The workflow is described in and executed by Snakemake , a management system for scalable reproducible analysis pipelines.

Requirements

  • Python 3.9

  • conda - https://docs.conda.io/en/latest/

  • R>=4.0 including tidyverse and bookdown packages (the latter for creating summary.pdf )

Running workflow

Clone this repository to reproduce associations and generate summary.pdf . Associations results are generated by SPrediXcan.py and saved under results/{ukbb_id}-{model}_{tissue}.csv .
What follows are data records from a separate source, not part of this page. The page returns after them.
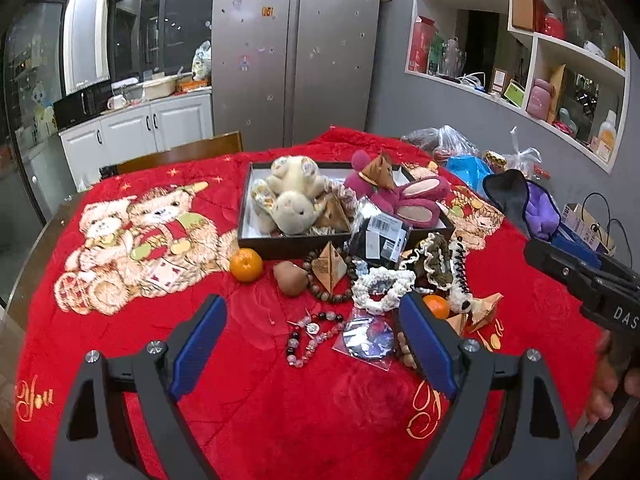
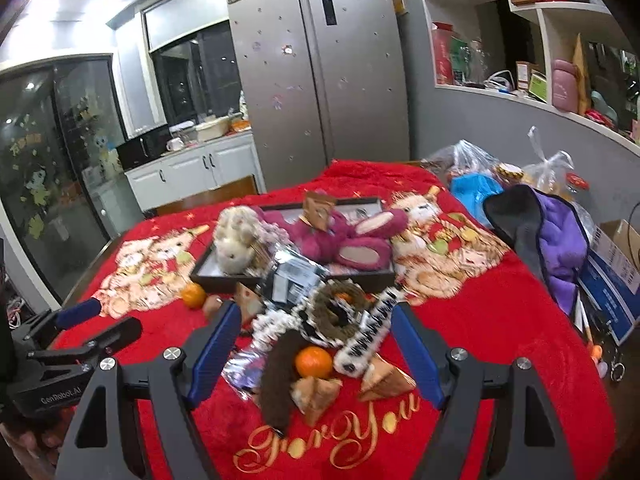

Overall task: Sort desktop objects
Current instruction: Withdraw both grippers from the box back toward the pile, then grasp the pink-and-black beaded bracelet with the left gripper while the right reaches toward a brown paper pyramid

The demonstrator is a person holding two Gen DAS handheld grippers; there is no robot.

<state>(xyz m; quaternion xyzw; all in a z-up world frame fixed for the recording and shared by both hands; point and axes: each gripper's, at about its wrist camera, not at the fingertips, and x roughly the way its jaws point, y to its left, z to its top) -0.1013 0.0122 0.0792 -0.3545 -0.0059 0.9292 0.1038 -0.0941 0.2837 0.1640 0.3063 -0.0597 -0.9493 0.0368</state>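
Left gripper gapes empty; right gripper too — both tilted down.

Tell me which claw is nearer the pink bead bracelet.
Left. The left claw hangs open right over the pink bead bracelet; the right claw is open farther to the right, above a tangerine.

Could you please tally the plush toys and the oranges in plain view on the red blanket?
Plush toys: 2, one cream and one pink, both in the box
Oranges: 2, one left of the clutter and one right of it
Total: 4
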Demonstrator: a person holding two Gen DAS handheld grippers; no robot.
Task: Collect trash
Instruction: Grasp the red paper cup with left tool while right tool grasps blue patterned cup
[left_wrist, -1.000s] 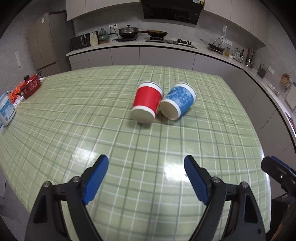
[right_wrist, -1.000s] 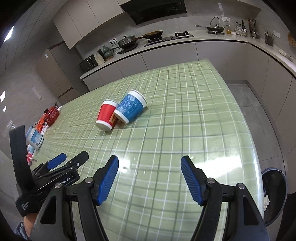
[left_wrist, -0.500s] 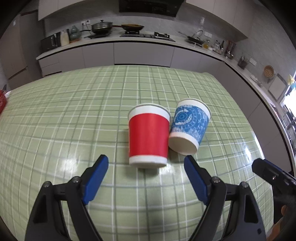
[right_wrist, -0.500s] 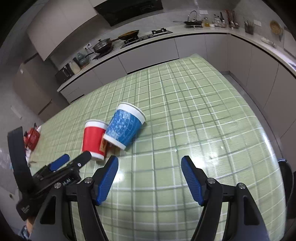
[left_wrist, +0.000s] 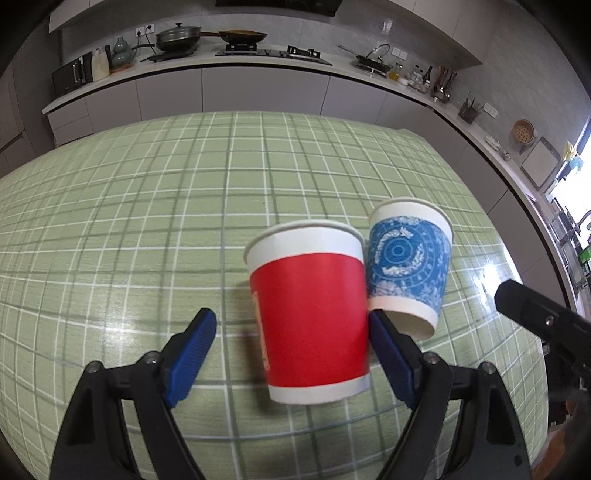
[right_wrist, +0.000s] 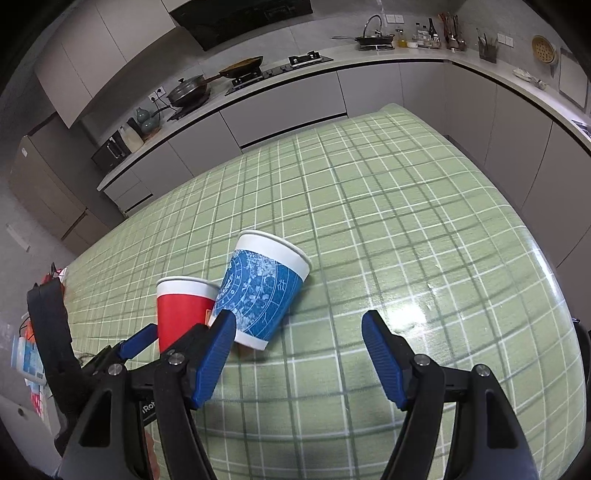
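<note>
A red paper cup (left_wrist: 312, 321) and a blue patterned paper cup (left_wrist: 408, 273) lie on their sides, touching, on the green checked table (left_wrist: 147, 221). My left gripper (left_wrist: 291, 339) is open, its blue pads on either side of the red cup; the right pad is close to it, the left pad apart. In the right wrist view my right gripper (right_wrist: 299, 339) is open, just right of the blue cup (right_wrist: 264, 291), its left pad close to the cup's base. The red cup (right_wrist: 181, 314) lies behind that finger.
The table's right edge (right_wrist: 554, 266) drops to the floor. Red and white items (right_wrist: 26, 354) sit at the table's far left. Kitchen counters with pans (left_wrist: 177, 37) line the back and right walls.
Both grippers have moved forward to the cups. The left one now straddles the red cup; the right one has come up beside the blue cup. The cups have not moved.
</note>
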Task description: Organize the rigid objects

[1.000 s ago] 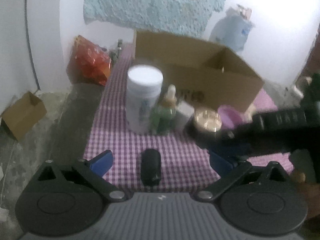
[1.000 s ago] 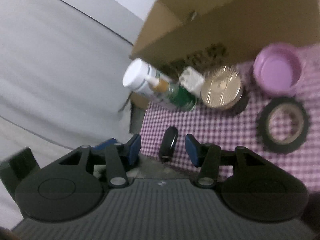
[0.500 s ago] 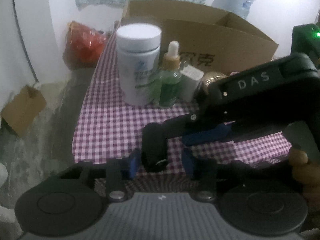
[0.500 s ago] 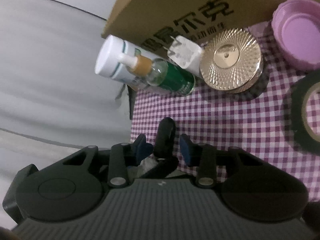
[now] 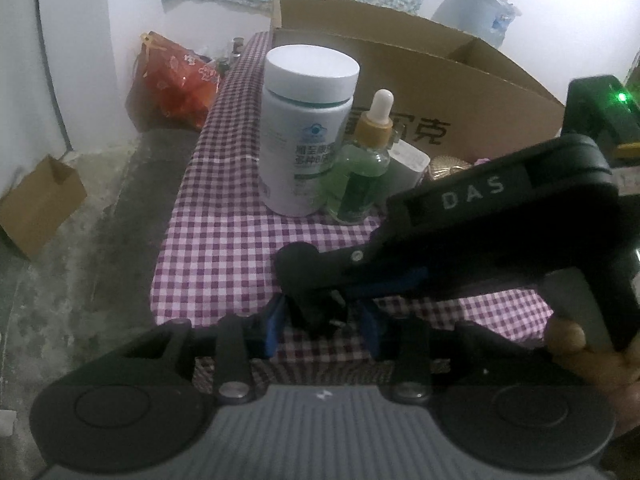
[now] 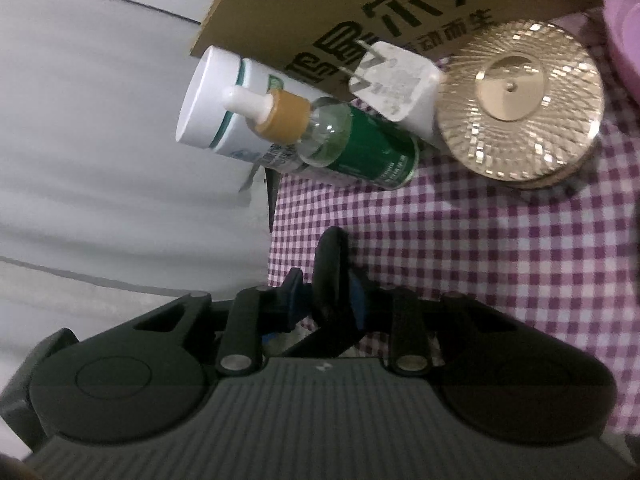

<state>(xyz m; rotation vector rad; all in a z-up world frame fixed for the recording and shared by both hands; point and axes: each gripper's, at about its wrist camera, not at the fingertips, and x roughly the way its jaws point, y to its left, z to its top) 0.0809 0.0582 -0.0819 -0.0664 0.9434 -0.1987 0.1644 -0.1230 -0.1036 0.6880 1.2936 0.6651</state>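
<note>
A small black oblong object point(image 5: 300, 276) point(image 6: 330, 264) lies at the near left corner of the purple checked tablecloth point(image 5: 224, 240). My left gripper point(image 5: 322, 330) points down at it, its blue pads shut against the near end. My right gripper point(image 6: 326, 304) reaches in from the right, its black housing point(image 5: 500, 208) filling the right of the left wrist view. Its jaws are closing with the same object between them; a thin gap still shows at one pad. Behind stand a white jar point(image 5: 308, 136), a green dropper bottle point(image 5: 364, 176), a white charger plug point(image 6: 400, 84) and a gold round tin point(image 6: 520, 108).
An open cardboard box point(image 5: 460, 80) stands along the back of the table. A purple lid point(image 6: 624, 40) lies at the right. The table's left edge runs close to the black object; below it are a red bag point(image 5: 176, 80) and a small carton point(image 5: 40, 204) on the floor.
My left gripper went from wide open to closed around the black object and sank a little. The right gripper came in from the right, lower and closer, its jaws narrowing around the same object.
</note>
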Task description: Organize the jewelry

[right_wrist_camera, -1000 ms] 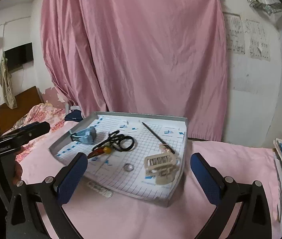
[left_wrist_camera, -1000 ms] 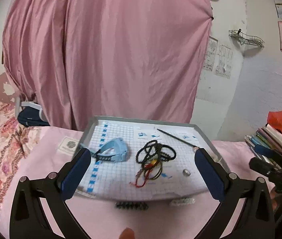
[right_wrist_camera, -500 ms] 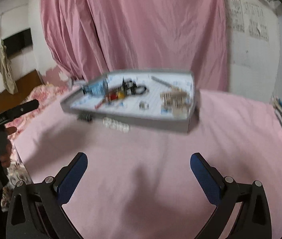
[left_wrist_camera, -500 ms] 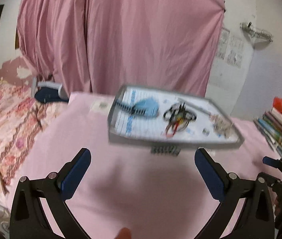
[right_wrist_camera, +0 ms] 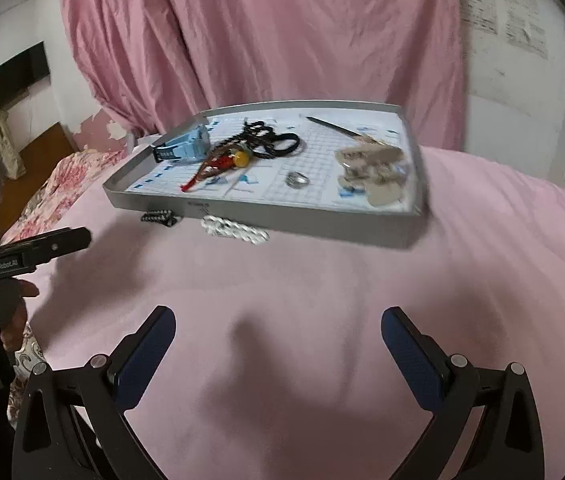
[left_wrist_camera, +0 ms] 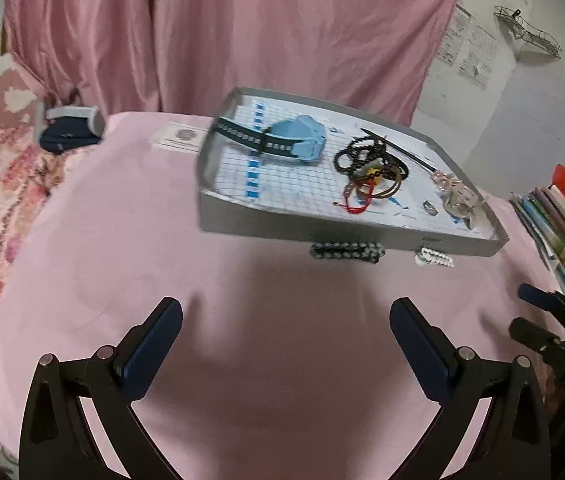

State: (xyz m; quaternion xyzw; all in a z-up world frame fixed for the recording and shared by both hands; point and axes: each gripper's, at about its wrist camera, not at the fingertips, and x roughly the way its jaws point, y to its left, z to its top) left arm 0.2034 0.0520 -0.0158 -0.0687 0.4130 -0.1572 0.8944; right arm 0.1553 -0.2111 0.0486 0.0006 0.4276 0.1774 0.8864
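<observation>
Both the left gripper and right gripper hover spread and empty, while the beaded bracelets at the grey tray's six-o'clock wall could slip from a careless pinch.

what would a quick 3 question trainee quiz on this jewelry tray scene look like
1. True or false: the left gripper and the right gripper are both open and hold nothing.
2. Which item lies outside the grey tray, on the pink cloth? A: blue watch. B: white bead bracelet. C: silver ring.
3. Fill in: the dark bead bracelet lies on the cloth against the tray's ____ wall, the one nearest the grippers.

Key
1. True; both jaws stand wide apart over bare cloth.
2. B.
3. Front.
</observation>
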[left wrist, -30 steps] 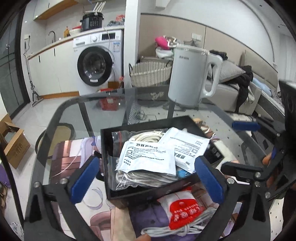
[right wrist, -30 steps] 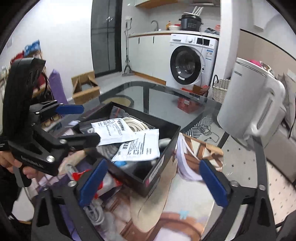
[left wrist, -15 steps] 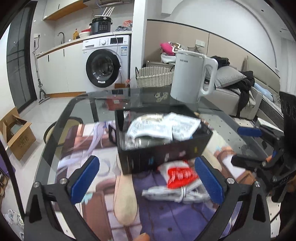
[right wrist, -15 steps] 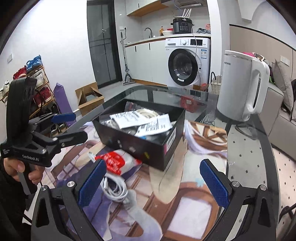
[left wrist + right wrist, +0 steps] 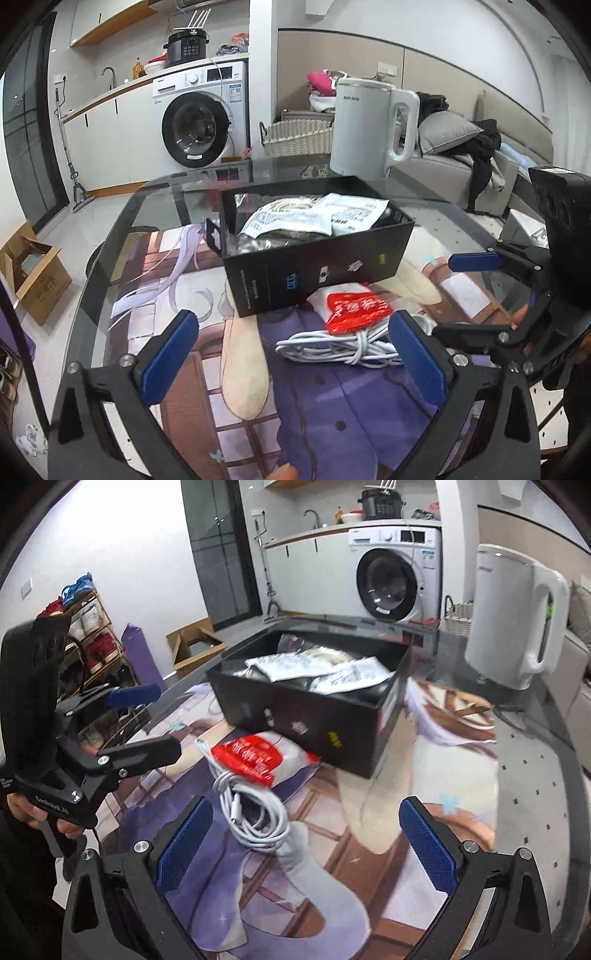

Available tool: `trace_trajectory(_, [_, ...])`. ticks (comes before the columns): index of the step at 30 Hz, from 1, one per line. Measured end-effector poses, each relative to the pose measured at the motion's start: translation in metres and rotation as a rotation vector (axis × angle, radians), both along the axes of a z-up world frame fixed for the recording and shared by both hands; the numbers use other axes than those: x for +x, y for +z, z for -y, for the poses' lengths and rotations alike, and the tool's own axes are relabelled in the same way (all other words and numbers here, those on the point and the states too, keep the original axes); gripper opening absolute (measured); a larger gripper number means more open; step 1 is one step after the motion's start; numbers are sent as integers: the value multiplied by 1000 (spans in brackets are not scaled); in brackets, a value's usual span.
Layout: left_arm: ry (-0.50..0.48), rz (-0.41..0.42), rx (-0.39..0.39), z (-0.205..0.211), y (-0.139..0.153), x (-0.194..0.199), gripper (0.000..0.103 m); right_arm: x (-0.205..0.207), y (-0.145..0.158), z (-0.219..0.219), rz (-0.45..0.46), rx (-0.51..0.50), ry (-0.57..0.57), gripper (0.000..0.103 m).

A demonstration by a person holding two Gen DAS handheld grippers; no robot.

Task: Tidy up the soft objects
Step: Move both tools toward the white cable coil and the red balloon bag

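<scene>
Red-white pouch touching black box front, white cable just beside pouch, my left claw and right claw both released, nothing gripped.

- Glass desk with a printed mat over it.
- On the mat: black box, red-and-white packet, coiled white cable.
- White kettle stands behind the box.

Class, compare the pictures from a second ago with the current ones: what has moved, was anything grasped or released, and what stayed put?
Both grippers, left gripper and right gripper, drew back from the black cardboard box, so the red-and-white packet and coiled white cable now show fully. Nothing was grasped or released; both stay open. Box, packet, cable and white electric kettle appear unmoved.
</scene>
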State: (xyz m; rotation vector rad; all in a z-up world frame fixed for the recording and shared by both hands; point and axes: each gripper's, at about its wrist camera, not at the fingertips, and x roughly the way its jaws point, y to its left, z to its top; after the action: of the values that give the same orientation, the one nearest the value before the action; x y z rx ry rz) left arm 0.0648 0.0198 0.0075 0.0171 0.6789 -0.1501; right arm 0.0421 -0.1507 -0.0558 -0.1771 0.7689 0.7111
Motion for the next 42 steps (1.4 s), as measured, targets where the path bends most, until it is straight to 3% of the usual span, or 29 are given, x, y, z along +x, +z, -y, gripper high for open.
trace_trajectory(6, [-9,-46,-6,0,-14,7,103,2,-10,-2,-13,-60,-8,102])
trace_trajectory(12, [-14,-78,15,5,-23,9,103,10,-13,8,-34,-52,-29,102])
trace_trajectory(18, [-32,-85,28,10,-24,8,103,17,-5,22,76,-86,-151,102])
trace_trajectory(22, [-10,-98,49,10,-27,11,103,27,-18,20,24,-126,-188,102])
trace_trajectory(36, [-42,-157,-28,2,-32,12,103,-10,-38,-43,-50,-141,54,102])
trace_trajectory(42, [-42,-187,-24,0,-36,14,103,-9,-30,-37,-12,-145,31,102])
$ git clone https://github.com/manzt/zhou-et-al-natgen-2020 && cd zhou-et-al-natgen-2020
$ conda env create --file environment.yml
$ snakemake --cores all # downloads all data, runs associations, and generates `summary.pdf`

Running the complete workflow will download and organize all the input data necessary to reproduce the gene-level association results described in Table S7,

  • GWAS summary statistics from UKBB

  • Pretrained Transcriptome Prediction Model databases (JTI, PrediXcan, UTMOST)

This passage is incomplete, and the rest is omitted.